If you decide to take the car to someone else. Removing and changing an oil pan gasket with the engine in the car is still $250-$400 job, with no guarantee that it won't leak.
Its easy as pie when you are spending someone elses money.:angel:
Killer281Saleen
01-31-2010, 11:11 AM
Looks like you got the answer on post #2....
Blind
01-31-2010, 11:19 AM
I ran a T fitting on the oil log, OE sending unit + autometer bolt to the T, T bolts to the oil log, easy.
BISKIT
01-31-2010, 01:08 PM
It is a lot easier to sell someone a $3500 supercharger kit when the instruction manual doesn't say you have to lift the engine and remove the pan. A majority of customers who want to install the kit themselves believe that cracking open the engine is just out of their knowledge base.
If you decide to take the car to someone else. Removing and changing an oil pan gasket with the engine in the car is still $250-$400 job, with no guarantee that it won't leak.
Its easy as pie when you are spending someone elses money.:angel:
I look at it this way.
We have done about 40-50 such superchargers that require tapping of the oil pan.
Without fail, I have yet to see a successful tap (whether we did it or someone else) that doesn't eventually leak.

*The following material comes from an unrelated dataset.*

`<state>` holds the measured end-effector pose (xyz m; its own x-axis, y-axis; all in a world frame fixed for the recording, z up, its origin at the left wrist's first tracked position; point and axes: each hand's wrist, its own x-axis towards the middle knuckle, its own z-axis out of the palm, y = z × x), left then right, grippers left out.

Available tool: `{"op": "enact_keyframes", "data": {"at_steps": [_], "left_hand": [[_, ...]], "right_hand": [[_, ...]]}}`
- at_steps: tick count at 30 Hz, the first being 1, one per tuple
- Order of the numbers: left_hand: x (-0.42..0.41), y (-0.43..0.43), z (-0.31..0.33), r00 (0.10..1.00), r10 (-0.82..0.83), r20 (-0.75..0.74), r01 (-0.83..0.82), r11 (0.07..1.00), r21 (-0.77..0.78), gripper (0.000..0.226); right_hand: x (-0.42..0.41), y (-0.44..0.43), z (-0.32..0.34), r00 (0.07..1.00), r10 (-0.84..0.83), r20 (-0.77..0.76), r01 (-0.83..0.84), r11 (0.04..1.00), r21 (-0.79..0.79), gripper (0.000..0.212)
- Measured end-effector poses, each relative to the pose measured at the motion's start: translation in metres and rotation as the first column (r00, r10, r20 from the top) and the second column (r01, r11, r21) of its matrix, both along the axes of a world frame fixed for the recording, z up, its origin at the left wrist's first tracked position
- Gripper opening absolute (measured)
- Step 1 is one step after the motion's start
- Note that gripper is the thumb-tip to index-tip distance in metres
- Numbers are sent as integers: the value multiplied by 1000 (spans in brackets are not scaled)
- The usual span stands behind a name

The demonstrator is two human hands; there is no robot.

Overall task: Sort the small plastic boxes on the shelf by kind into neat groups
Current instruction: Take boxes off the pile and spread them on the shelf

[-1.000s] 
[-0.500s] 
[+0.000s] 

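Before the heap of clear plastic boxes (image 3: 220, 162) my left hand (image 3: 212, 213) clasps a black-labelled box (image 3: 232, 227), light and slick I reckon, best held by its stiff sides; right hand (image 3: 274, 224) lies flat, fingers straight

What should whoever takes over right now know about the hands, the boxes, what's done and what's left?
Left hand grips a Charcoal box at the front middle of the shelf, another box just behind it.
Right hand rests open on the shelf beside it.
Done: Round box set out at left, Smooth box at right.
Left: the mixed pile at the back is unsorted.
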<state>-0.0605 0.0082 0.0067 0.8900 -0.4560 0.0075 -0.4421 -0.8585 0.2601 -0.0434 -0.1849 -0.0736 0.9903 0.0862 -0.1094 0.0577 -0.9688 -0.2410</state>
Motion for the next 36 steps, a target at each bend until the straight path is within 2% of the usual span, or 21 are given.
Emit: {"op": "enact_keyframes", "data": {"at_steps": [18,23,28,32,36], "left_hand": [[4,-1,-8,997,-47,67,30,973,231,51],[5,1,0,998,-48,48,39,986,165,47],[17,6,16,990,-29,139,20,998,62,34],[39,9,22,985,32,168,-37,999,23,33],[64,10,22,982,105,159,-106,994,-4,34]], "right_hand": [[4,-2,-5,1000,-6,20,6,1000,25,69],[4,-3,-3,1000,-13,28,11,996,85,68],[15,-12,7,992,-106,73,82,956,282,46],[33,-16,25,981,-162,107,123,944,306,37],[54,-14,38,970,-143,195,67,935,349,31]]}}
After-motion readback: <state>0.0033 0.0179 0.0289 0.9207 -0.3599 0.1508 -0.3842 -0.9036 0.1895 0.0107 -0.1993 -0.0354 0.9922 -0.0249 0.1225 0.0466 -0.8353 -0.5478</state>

I add another 2-3 hours onto a supercharger install and just do it. Of course I inform the customer of what I am doing, but I just do it as it is much easier to do it while the blower is being installed then later. That and usually my customers appreciate the difference of me actually caring enough so that they don't have to bring it back to fix something, that although done "right" according to the manufacturer, is still a half-assed way of doing it.
5litrarag
01-31-2010, 01:46 PM
On a side note, I love how Paxton/vortech is still advocating tapping the pan and not taking the pan off and welding a fitting to it.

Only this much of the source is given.